- [The problem] Report every line in the listing below where the string "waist" shows up.

- [Source data]
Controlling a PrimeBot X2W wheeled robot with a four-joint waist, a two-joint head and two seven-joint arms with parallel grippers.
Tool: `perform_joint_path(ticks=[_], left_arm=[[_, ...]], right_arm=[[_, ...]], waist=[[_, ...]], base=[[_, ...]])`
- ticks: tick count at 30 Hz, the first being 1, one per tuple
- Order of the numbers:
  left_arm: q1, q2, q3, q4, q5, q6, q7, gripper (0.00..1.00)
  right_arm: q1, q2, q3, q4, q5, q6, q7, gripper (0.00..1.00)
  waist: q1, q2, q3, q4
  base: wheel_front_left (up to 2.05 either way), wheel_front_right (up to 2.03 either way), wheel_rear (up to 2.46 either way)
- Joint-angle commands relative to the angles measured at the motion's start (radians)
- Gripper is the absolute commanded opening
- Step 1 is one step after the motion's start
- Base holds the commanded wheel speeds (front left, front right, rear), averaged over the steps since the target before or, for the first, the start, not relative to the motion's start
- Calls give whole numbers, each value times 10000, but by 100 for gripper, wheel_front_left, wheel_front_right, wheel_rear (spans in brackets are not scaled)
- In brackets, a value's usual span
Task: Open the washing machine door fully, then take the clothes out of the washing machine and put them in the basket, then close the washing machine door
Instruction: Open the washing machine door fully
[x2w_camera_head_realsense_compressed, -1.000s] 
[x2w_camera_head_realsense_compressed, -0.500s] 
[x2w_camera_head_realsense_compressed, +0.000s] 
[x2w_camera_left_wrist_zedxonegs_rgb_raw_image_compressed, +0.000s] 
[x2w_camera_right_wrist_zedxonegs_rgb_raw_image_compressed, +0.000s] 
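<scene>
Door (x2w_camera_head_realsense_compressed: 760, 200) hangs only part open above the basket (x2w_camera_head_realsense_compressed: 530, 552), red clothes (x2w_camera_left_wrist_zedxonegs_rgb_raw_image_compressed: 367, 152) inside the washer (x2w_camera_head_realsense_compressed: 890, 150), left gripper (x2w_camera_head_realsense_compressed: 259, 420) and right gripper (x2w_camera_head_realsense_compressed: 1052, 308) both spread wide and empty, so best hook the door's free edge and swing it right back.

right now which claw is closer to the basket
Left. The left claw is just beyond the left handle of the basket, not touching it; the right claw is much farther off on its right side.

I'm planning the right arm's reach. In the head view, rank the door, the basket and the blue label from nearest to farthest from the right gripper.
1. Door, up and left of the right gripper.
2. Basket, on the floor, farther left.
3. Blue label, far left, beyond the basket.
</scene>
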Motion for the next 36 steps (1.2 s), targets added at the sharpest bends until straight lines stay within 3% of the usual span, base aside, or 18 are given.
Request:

- [Written solution]
Controlling a PrimeBot X2W wheeled robot with a four-joint waist, a two-joint head and two seven-joint arms with parallel grippers.
Tool: `perform_joint_path(ticks=[_], left_arm=[[_, ...]], right_arm=[[_, ...]], waist=[[_, ...]], base=[[_, ...]])`
  waist: q1, q2, q3, q4

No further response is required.